Die Unschuld hatte ich nie, das ist mein Problem. Wenngleich ich vielleicht unschuldig ausgesehen habe (lacht). Die Ideen sind mir nie ausgegangen. Es ist wird jedoch immer schwieriger, eine Finanzierung zu finden und seine Freiheit zu behalten. Zum Glück bin ich in Frankreich erfolgreich genug, um einen schwierigen Film wie GELOBT SEI GOTT drehen zu können. Auch SOMMER 85 konnte ich ohne Vorgaben einer Star-Besetzung realisieren. Mein Vorteil ist, dass ich genau weiß, wie viel ein Film kosten darf. Das lernt man, wenn man viele Kurzfilme dreht.

Bieten Streaming-Anbieter wie Netflix und Co. kein finanzielles Paradies für kreative Köpfe?

Für mich ist es politisch wichtig, die Kinos und die große Leinwand zu verteidigen. Aber vielleicht ändere ich meine Meinung, wenn ich ein Projekt finde, dass sich perfekt für Netflix und Co. eignet.

Am Ende des Films sagt Alexis: „Das einzig Wichtige ist, dass wir alle irgendwie unserer Geschichte entkommen!“ - was hat es damit auf sich?

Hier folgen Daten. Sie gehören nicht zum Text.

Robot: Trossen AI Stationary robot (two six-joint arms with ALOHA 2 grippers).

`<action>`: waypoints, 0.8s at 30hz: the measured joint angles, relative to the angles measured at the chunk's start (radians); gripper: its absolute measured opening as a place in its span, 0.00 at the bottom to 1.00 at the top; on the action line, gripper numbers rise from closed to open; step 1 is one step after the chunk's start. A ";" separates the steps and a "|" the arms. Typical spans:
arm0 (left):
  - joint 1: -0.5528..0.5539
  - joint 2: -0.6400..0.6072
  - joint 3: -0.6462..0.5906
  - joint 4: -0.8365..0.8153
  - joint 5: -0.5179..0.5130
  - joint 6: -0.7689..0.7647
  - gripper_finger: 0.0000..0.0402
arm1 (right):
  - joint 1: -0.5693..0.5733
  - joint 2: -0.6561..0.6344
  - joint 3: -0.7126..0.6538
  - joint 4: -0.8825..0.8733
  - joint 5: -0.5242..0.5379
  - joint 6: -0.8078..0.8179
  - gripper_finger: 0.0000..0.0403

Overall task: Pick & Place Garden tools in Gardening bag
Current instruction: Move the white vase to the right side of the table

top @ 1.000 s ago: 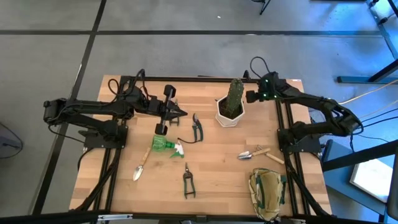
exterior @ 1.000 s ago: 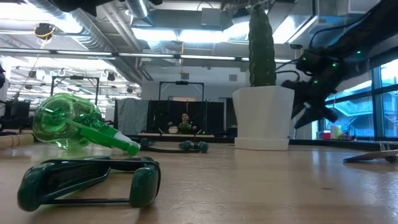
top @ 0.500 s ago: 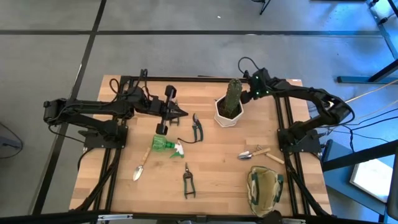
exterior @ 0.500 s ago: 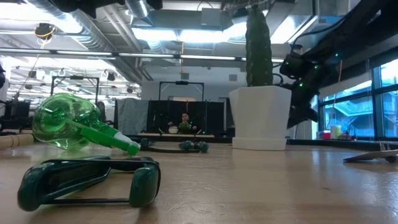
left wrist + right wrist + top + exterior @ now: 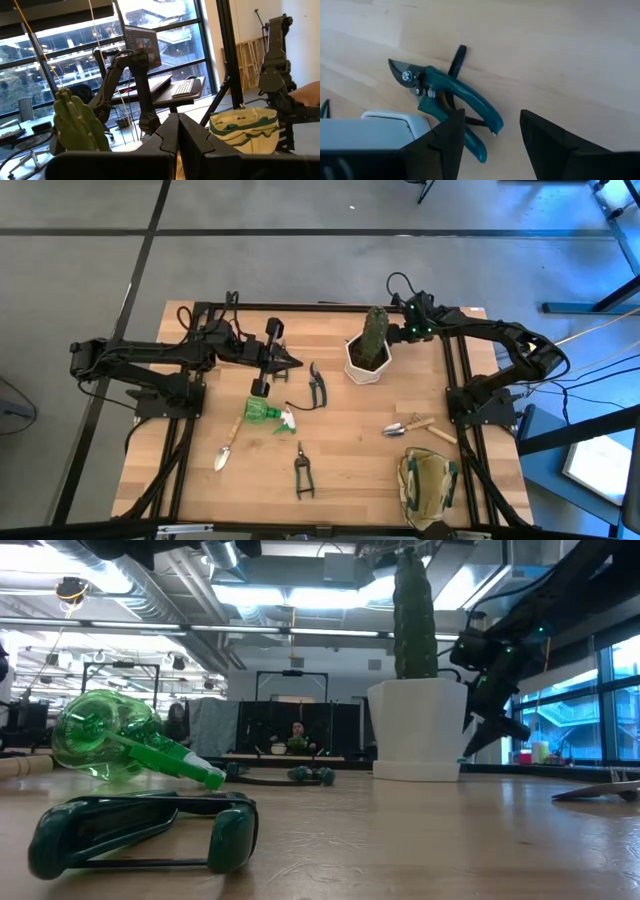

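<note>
- Tools all lie on the table [image 5: 200, 480], none in the bag [image 5: 426, 488], which sits at the near right corner, mouth up.
- Right gripper [image 5: 490, 132]: fingers spread apart, nothing between them. It hangs at the far side of the table, just beside the white pot [image 5: 367, 362] with the cactus [image 5: 376, 330]; from the low view I can't tell whether it touches the pot.
- Past its fingers, one pair of shears [image 5: 451, 101] with teal handles lies flat on the wood, close to the pot's edge.
- Left gripper [image 5: 177, 131]: fingers pressed together, empty, held above the far left of the table, waiting.
- Outward: shears [image 5: 317, 385] near the pot, spray bottle [image 5: 267, 414] on its side mid-table, a second pair of shears [image 5: 301, 471] nearer the front, one trowel [image 5: 226, 447] on the left, another trowel [image 5: 412, 424] on the right, just above the bag.
- Risk, my judgement: the right arm works tight against the pot; a descent towards the shears could nudge or tip it, or brush the cactus.
- Risk: the shears lie flat, so the fingers may scrape the wood or catch only one handle, and the tool could swing or slip.
- Risk: the bag is soft; its mouth may sag and a dropped tool could land on the rim.
- No brand, label or writing legible anywhere.
</note>
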 joint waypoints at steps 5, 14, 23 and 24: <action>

Das ist die letzte Zeile im Roman. Es klingt sehr geheimnisvoll und ist offen für Interpretationen. Für mich steht der Satz dafür, dass wir durch Eltern und Gesellschaft geprägt werden, etwas Bestimmtes darzustellen. Aber die Schönheit des Lebens besteht in der Flucht. Niemand soll sich vorschreiben lassen, wie er zu sein hat. Für mich ist das ein persönliches Motto. Meine Eltern hatten mit Kino überhaupt nichts am Hut, für sie war es ein Schock, als ich meinen Berufswunsch äußerte. Aber ich bin meiner Fremdbestimmung erfolgreich entkommen!